◆ Task description:
The expected output is each line below containing "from", copied in full.

+++

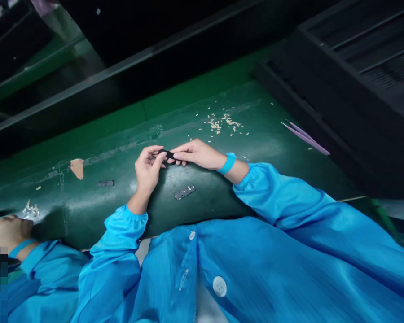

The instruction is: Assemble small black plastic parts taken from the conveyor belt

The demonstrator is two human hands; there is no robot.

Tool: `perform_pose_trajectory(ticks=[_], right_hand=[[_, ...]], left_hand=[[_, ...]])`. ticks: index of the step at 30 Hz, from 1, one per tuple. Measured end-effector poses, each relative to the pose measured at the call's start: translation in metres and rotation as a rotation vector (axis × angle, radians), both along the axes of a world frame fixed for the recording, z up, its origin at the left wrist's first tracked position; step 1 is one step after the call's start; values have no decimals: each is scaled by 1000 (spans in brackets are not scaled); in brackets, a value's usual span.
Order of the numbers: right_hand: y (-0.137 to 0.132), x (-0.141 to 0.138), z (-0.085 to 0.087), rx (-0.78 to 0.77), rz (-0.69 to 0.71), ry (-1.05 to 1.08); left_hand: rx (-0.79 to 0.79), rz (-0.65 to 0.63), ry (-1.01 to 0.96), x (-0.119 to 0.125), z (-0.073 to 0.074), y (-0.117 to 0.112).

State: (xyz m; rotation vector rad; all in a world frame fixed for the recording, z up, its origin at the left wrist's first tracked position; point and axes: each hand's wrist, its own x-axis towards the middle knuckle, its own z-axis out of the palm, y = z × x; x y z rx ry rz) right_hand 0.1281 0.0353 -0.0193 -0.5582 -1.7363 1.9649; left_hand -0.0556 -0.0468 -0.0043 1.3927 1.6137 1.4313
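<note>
Between my two hands is a small black plastic part [169, 154], its details partly covered by fingers. My left hand [148, 168] pinches its left end, and my right hand [197, 154] grips its right end with thumb and fingers. Both hands are just above the green work surface [215, 188]. Below them lies a flat black piece with small light spots [185, 192]. A similar dark piece [105, 183] rests farther left. Many tiny pale pieces [218, 124] are scattered beyond my right hand.
Pink tweezers [306, 137] lie at the right, beside a large black tray [343, 103]. A tan scrap [77, 168] and a shiny crumpled clear item [31, 211] are on the left. At the lower left edge, a co-worker's hand [8, 232] rests near the surface.
</note>
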Motion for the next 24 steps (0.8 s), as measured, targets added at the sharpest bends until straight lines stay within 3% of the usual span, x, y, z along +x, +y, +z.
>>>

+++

◆ Answer for the task:
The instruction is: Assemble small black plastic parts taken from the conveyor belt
Tool: `perform_pose_trajectory(ticks=[_], right_hand=[[_, ...]], left_hand=[[_, ...]])`. ticks: index of the step at 30 Hz, from 1, one per tuple. Measured end-effector poses, each relative to the pose measured at the call's start: translation in metres and rotation as a rotation vector (axis × angle, radians), both along the axes of a world frame fixed for the recording, z up, its origin at the left wrist's first tracked position; step 1 is one step after the call's start; values have no decimals: each is scaled by 1000 (spans in brackets are not scaled); in brackets, a value's usual span.

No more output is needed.